In a paper published in the week on the preprint server Arxiv.org, scientists at Google AI, DeepMind, the Turing Institute, and therefore the University of Cambridge propose Performer, an AI model architecture that scales linearly and performs well on tasks like protein sequence modeling. They claim that it’s the potential to impact research on biological sequence analysis while lowering compute costs and compute complexity, at an equivalent time reducing energy consumption and subsequently carbon emissions.
The performer is an offshoot of Transformer, an architecture proposed by Google AI researchers in 2017. Transformers believe a trainable attention mechanism that specifies dependencies between elements of every input sequence (for instance, amino acids within a protein). It’s this that permits them to realize state-of-the-art leads to areas of machine learning including tongue processing, neural MT, document generation and summarization, and image and music generation. But Transformers scale quadratically with the number of tokens — i.e., the sequence of characters — in an input sequence, which is prohibitively expensive for giant tokens.
By contrast, Performers scale linearly by the number of tokens in an input sequence. Their backbone is fast attention via orthogonal random features (FAVOR), a way that maintains marginal distributions of inputs while recognizing that different inputs are statistically independent. this enables Performers to handle long sequences and remain backward-compatible with pretrained regular Transformers, allowing them to be used beyond the scope of Transformers as a more scalable replacement for attention in computer vision, reinforcement learning, and other AI applications.
To evaluate the architecture, the researchers implemented a Performer on top of the pre-existing Transformer training code designed to model protein interactions. (Performer replaced only the eye component, while all other components remained an equivalent .) Both Performer- and Transformer-based baseline models were fed concatenated protein sequences 8,192 tokens long from the open-source database Tremble, and that they were trained on Google AI-designed third-generation tensor processing units (TPUs) containing 16GB of RAM per chip.
The researchers report that the Transformer-based models overloaded the chips’ memory even at a batch size of 1 per chip. On the opposite hand, Performer trained efficiently at a batch size of 16 per chip while self-improving continuously, increasing its performance as training progressed.
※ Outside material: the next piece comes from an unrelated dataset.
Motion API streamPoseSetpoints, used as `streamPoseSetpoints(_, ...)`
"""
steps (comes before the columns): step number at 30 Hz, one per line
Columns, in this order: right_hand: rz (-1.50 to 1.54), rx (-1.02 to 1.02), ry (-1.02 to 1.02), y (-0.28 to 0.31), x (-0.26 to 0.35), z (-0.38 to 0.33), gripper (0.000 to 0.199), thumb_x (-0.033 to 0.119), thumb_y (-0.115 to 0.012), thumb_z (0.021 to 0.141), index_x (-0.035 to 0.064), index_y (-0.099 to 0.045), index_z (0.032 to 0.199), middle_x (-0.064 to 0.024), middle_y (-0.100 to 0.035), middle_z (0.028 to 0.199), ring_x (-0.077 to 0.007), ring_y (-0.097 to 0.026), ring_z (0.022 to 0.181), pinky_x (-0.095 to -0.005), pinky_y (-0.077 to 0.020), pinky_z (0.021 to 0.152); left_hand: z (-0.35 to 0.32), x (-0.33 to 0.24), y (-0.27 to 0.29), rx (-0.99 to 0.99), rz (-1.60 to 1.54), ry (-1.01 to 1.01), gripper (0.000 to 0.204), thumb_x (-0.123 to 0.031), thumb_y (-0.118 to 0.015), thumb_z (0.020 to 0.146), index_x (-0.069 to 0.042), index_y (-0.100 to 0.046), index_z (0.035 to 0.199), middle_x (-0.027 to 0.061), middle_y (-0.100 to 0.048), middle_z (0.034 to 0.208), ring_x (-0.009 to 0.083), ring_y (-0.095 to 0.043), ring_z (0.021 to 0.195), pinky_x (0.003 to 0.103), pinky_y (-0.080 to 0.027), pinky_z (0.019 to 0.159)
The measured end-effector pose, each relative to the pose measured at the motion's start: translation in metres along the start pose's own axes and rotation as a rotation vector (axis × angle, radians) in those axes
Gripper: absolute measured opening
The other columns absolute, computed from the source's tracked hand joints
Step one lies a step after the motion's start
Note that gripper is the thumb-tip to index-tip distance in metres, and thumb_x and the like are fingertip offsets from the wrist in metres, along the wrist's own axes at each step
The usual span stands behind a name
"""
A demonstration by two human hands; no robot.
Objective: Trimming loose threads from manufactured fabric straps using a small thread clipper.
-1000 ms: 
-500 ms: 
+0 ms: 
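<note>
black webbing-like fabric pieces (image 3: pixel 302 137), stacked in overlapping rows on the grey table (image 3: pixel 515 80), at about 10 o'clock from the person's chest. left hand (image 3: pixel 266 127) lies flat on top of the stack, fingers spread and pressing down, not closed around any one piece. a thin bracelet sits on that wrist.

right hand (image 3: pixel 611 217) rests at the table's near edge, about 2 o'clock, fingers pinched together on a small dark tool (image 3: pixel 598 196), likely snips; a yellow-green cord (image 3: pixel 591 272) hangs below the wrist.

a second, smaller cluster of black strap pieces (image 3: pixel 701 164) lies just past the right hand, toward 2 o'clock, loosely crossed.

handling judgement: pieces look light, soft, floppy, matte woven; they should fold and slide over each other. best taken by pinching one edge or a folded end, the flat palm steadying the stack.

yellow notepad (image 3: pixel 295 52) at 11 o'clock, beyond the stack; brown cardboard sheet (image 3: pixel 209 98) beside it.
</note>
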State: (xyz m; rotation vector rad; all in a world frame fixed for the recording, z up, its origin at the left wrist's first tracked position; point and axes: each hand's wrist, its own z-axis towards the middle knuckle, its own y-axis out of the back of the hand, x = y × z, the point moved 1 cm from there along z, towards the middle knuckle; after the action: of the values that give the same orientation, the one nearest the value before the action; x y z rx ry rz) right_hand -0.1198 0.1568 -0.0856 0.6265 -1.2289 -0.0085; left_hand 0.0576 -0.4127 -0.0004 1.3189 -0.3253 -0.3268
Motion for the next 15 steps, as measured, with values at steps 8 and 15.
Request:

The results show Performer may benefit modern bioinformatics “immensely” by scaling up methods to coach faster, more accurate AI models, the co-authors say. “[This] opens the door to the power to style sets of molecules with pre-specified interaction properties. These approaches might be wont to augment existing physics-based design strategies that are of critical importance for instance within the development of the latest nanoparticle vaccines,” they wrote.
Notably, Performer follows the introduction of Reformer, an evolution of the Transformer that Google AI designed to handle context windows of up to 1 million words. By leveraging techniques like locality-sensitive hashing (LSH) and reversible residual layers to use memory efficiently and reduce complexity over long sequences, it’s ready to run on one AI accelerator chip using only 16GB of memory.
For its part, OpenAI recently debuted Sparse Transformers, an open-source machine learning system that will predict what comes next in text, image, and sound sequences 30 times longer than what’s possible with Transformers. Sparse Transformers form the inspiration of JukeBox, a machine learning framework that generates music — including rudimentary songs — as raw audio during a range of genres and musical styles.